*What is required*
All the entries need to be quoted exactly, apart from the pictures, which you should drop.
***
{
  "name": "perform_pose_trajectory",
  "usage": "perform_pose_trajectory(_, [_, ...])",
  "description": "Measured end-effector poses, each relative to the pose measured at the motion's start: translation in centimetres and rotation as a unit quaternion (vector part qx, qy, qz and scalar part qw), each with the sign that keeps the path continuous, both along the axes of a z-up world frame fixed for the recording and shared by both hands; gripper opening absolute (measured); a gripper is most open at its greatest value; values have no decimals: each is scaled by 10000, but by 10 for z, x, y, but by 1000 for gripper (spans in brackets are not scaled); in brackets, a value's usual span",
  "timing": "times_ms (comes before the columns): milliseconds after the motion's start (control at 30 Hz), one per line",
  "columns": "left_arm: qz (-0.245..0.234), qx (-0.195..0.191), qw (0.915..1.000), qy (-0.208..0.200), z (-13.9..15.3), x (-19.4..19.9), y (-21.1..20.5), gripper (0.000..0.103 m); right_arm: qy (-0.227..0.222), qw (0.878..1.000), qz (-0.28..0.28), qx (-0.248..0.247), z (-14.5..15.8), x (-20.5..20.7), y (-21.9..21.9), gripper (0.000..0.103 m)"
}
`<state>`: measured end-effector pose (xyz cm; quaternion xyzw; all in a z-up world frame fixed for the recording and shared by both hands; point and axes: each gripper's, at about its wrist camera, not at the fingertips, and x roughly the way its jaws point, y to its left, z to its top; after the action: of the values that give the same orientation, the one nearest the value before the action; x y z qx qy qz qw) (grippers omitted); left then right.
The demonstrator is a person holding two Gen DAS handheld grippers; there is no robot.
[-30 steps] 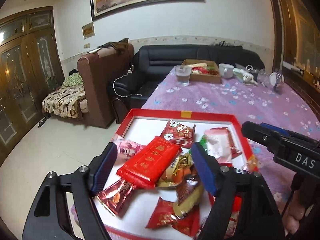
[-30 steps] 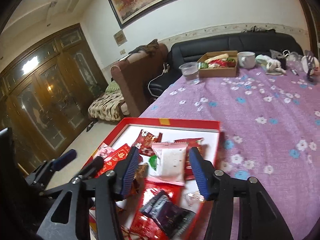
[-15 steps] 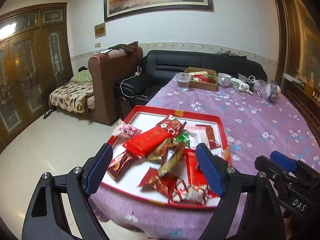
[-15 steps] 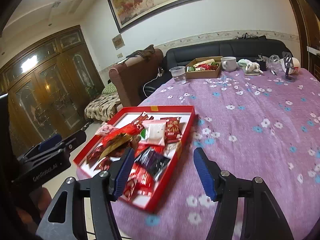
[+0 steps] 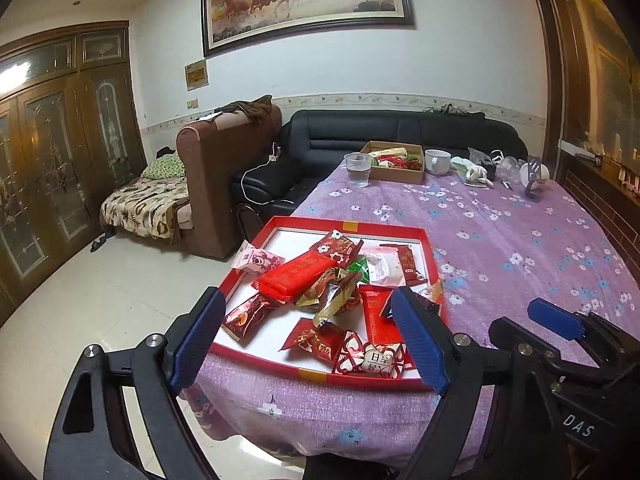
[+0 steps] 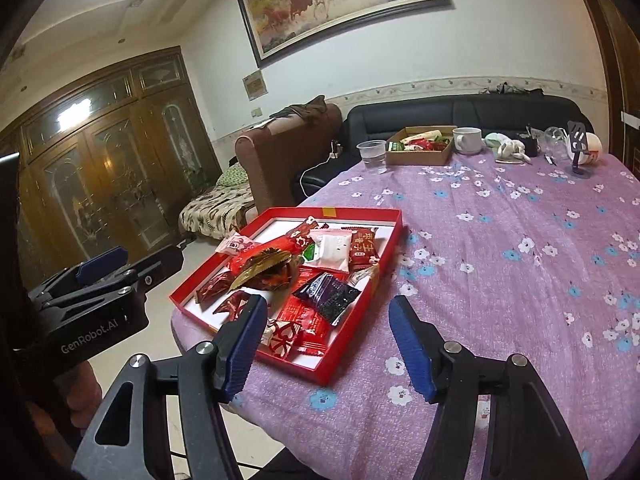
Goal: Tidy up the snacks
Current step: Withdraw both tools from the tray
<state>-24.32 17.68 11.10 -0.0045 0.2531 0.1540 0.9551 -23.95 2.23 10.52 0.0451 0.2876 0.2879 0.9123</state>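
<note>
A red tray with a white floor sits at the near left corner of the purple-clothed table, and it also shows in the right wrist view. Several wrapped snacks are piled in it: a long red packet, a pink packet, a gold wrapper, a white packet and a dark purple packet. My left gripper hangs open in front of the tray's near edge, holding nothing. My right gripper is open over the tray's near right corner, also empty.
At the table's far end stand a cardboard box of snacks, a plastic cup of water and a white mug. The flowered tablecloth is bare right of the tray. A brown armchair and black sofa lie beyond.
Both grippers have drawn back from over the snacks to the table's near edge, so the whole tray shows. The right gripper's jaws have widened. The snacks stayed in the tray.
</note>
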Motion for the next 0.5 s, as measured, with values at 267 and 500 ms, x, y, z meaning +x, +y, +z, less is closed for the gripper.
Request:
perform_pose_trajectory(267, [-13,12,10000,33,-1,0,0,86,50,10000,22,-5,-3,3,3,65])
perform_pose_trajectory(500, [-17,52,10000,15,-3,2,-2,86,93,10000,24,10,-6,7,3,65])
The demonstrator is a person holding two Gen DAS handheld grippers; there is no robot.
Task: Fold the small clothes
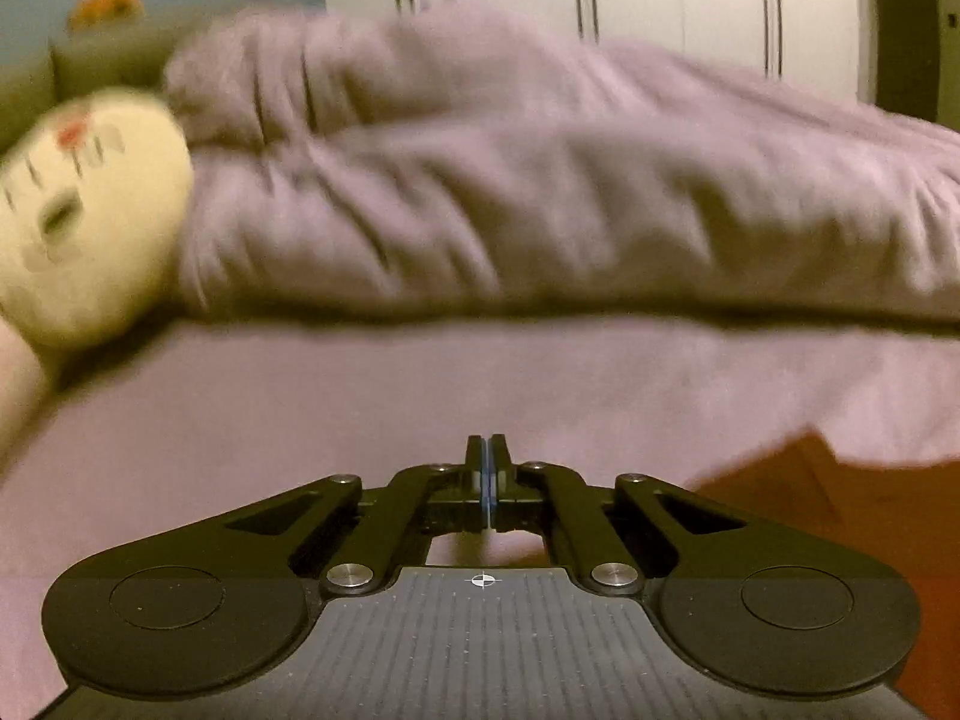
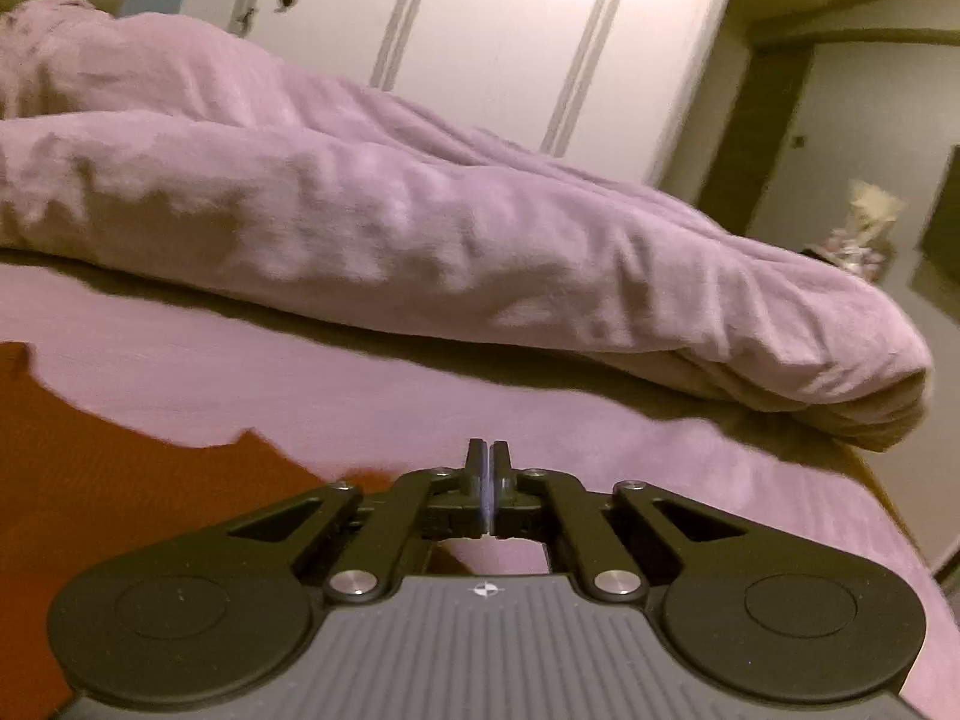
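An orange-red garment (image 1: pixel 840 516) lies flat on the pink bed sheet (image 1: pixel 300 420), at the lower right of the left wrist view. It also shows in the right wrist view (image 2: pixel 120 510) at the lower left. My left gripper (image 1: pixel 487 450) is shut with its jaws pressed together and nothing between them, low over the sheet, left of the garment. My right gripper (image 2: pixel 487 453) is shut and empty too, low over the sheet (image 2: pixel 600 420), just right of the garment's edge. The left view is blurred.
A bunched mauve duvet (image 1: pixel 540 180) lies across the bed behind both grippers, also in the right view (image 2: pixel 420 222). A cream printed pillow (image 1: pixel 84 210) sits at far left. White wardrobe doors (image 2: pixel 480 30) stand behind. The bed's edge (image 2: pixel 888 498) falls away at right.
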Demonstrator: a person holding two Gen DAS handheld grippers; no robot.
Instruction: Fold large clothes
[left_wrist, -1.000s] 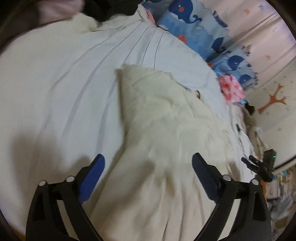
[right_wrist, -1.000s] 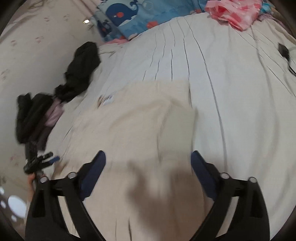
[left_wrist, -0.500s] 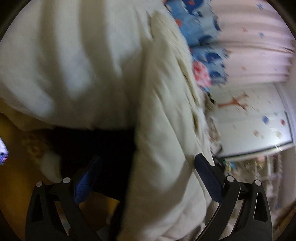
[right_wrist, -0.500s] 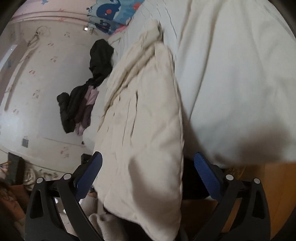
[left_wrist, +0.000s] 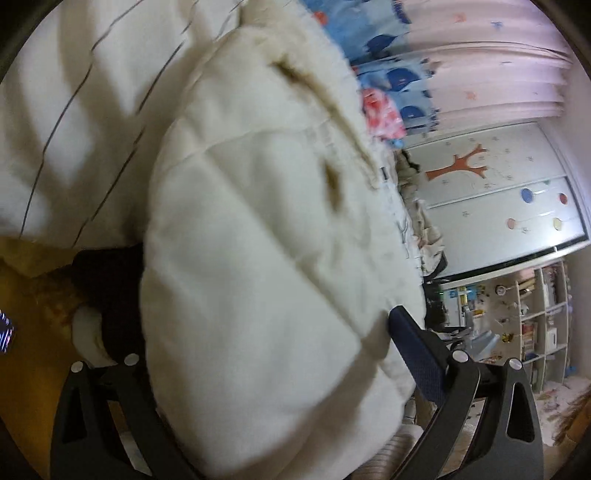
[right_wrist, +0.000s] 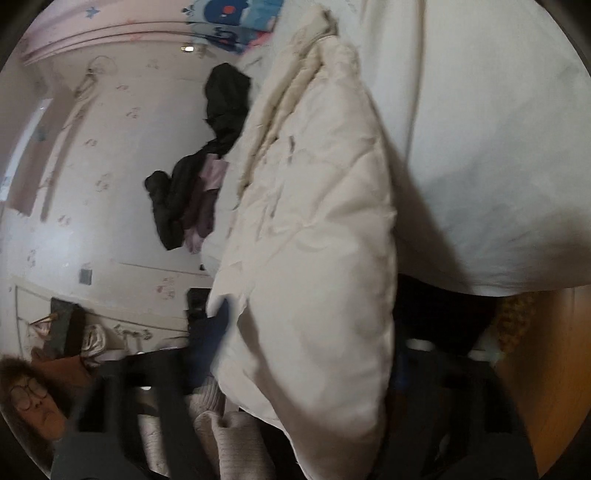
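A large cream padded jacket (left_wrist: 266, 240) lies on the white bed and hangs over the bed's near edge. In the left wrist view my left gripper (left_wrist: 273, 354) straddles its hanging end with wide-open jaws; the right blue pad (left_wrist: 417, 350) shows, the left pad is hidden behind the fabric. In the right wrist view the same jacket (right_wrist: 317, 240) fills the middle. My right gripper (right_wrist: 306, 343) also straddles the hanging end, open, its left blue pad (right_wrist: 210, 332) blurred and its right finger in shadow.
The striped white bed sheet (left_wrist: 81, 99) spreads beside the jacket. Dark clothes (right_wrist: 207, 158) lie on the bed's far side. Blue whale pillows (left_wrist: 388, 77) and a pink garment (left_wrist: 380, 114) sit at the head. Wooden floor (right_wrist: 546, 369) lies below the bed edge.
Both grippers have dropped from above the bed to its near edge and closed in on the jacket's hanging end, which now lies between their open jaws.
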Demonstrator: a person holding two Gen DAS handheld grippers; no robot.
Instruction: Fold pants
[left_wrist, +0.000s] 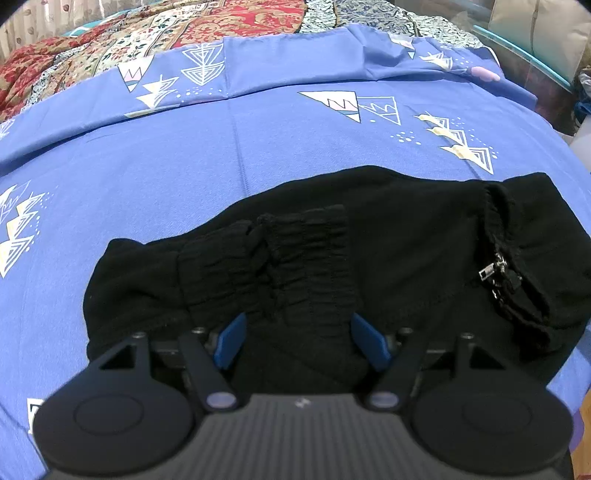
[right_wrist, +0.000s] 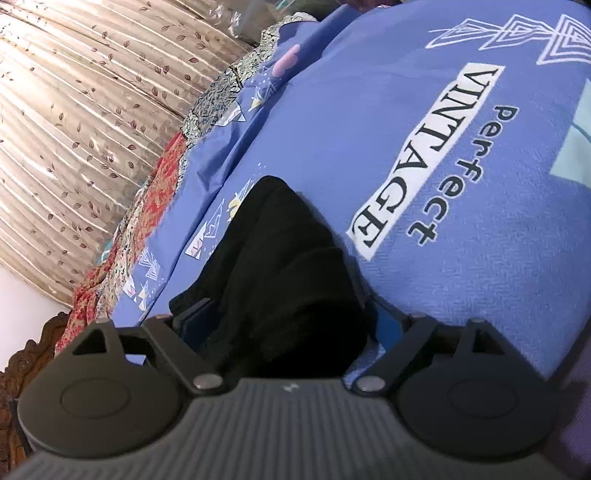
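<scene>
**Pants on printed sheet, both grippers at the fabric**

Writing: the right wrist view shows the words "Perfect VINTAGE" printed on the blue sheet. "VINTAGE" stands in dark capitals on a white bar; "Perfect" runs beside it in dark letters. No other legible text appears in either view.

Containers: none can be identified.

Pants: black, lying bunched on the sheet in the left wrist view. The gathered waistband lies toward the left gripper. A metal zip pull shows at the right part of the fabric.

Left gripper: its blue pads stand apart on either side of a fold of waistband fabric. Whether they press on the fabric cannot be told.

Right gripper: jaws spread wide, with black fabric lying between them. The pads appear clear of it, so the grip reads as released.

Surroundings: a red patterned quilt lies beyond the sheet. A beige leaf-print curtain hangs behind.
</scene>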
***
*Response to the exercise*
{
  "name": "perform_pose_trajectory",
  "usage": "perform_pose_trajectory(_, [_, ...])",
  "description": "Measured end-effector poses, each relative to the pose measured at the motion's start: translation in centimetres and rotation as a unit quaternion (vector part qx, qy, qz and scalar part qw), each with the sign that keeps the path continuous, both along the axes of a z-up world frame fixed for the recording and shared by both hands; gripper opening absolute (measured); a gripper is most open at its greatest value; values have no decimals: each is scaled by 10000, but by 10 for z, x, y, but by 1000 for gripper (spans in brackets are not scaled); in brackets, a value's usual span",
  "timing": "times_ms (comes before the columns): milliseconds after the motion's start (control at 30 Hz), one per line",
  "columns": "left_arm: qz (-0.245..0.234), qx (-0.195..0.191), qw (0.915..1.000), qy (-0.208..0.200), z (-13.9..15.3), x (-19.4..19.9), y (-21.1..20.5), gripper (0.000..0.103 m); right_arm: qy (-0.227..0.222), qw (0.878..1.000), qz (-0.28..0.28), qx (-0.248..0.247), z (-14.5..15.8), x (-20.5..20.7), y (-21.9..21.9), gripper (0.000..0.103 m)"
}
`<state>`: measured end-effector pose (xyz cm; quaternion xyzw; all in a z-up world frame fixed for the recording and shared by both hands; point and axes: each gripper's, at about its wrist camera, not at the fingertips, and x roughly the way its jaws point, y to its left, z to its top; after the action: of the values that give the same orientation, the one nearest the value before the action; x y z qx qy qz qw) (grippers omitted); left then right.
The demonstrator is a person holding two Gen DAS handheld grippers; there is no robot.
[-30 steps] 
[-30 steps] 
[-15 steps] 
[-15 steps] 
[+0 steps] 
[+0 steps] 
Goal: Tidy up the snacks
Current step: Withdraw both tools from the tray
<state>-24.32 17.68 11.10 -0.0045 0.2531 0.1540 0.9551 -23.95 2.23 10.52 0.0451 0.2876 0.2879 0.9123</state>
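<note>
A red tray with a white floor sits at the near left corner of the purple-clothed table, and it also shows in the right wrist view. Several wrapped snacks are piled in it: a long red packet, a pink packet, a gold wrapper, a white packet and a dark purple packet. My left gripper hangs open in front of the tray's near edge, holding nothing. My right gripper is open over the tray's near right corner, also empty.
At the table's far end stand a cardboard box of snacks, a plastic cup of water and a white mug. The flowered tablecloth is bare right of the tray. A brown armchair and black sofa lie beyond.
Both grippers have drawn back from over the snacks to the table's near edge, so the whole tray shows. The right gripper's jaws have widened. The snacks stayed in the tray.
</note>
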Motion for the next 0.5 s, as measured, with values at 267 and 500 ms, x, y, z meaning +x, +y, +z, less is closed for the gripper.
Request:
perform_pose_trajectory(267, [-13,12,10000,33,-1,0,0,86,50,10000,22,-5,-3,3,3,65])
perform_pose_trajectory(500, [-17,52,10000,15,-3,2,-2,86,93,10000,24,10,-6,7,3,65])
The demonstrator is a person holding two Gen DAS handheld grippers; there is no robot.
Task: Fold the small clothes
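An orange-red garment (image 1: pixel 840 516) lies flat on the pink bed sheet (image 1: pixel 300 420), at the lower right of the left wrist view. It also shows in the right wrist view (image 2: pixel 120 510) at the lower left. My left gripper (image 1: pixel 487 450) is shut with its jaws pressed together and nothing between them, low over the sheet, left of the garment. My right gripper (image 2: pixel 487 453) is shut and empty too, low over the sheet (image 2: pixel 600 420), just right of the garment's edge. The left view is blurred.
A bunched mauve duvet (image 1: pixel 540 180) lies across the bed behind both grippers, also in the right view (image 2: pixel 420 222). A cream printed pillow (image 1: pixel 84 210) sits at far left. White wardrobe doors (image 2: pixel 480 30) stand behind. The bed's edge (image 2: pixel 888 498) falls away at right.
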Demonstrator: a person holding two Gen DAS handheld grippers; no robot.
Instruction: Fold large clothes
[left_wrist, -1.000s] 
[right_wrist, -1.000s] 
[left_wrist, -0.500s] 
[right_wrist, -0.500s] 
[left_wrist, +0.000s] 
[right_wrist, +0.000s] 
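A large cream padded jacket (left_wrist: 266, 240) lies on the white bed and hangs over the bed's near edge. In the left wrist view my left gripper (left_wrist: 273, 354) straddles its hanging end with wide-open jaws; the right blue pad (left_wrist: 417, 350) shows, the left pad is hidden behind the fabric. In the right wrist view the same jacket (right_wrist: 317, 240) fills the middle. My right gripper (right_wrist: 306, 343) also straddles the hanging end, open, its left blue pad (right_wrist: 210, 332) blurred and its right finger in shadow.
The striped white bed sheet (left_wrist: 81, 99) spreads beside the jacket. Dark clothes (right_wrist: 207, 158) lie on the bed's far side. Blue whale pillows (left_wrist: 388, 77) and a pink garment (left_wrist: 380, 114) sit at the head. Wooden floor (right_wrist: 546, 369) lies below the bed edge.
Both grippers have dropped from above the bed to its near edge and closed in on the jacket's hanging end, which now lies between their open jaws.
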Demonstrator: a person holding two Gen DAS handheld grippers; no robot.
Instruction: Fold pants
[left_wrist, +0.000s] 
[right_wrist, +0.000s] 
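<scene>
**Pants on printed sheet, both grippers at the fabric**

Writing: the right wrist view shows the words "Perfect VINTAGE" printed on the blue sheet. "VINTAGE" stands in dark capitals on a white bar; "Perfect" runs beside it in dark letters. No other legible text appears in either view.

Containers: none can be identified.

Pants: black, lying bunched on the sheet in the left wrist view. The gathered waistband lies toward the left gripper. A metal zip pull shows at the right part of the fabric.

Left gripper: its blue pads stand apart on either side of a fold of waistband fabric. Whether they press on the fabric cannot be told.

Right gripper: jaws spread wide, with black fabric lying between them. The pads appear clear of it, so the grip reads as released.

Surroundings: a red patterned quilt lies beyond the sheet. A beige leaf-print curtain hangs behind.
</scene>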

No further output is needed for this exercise.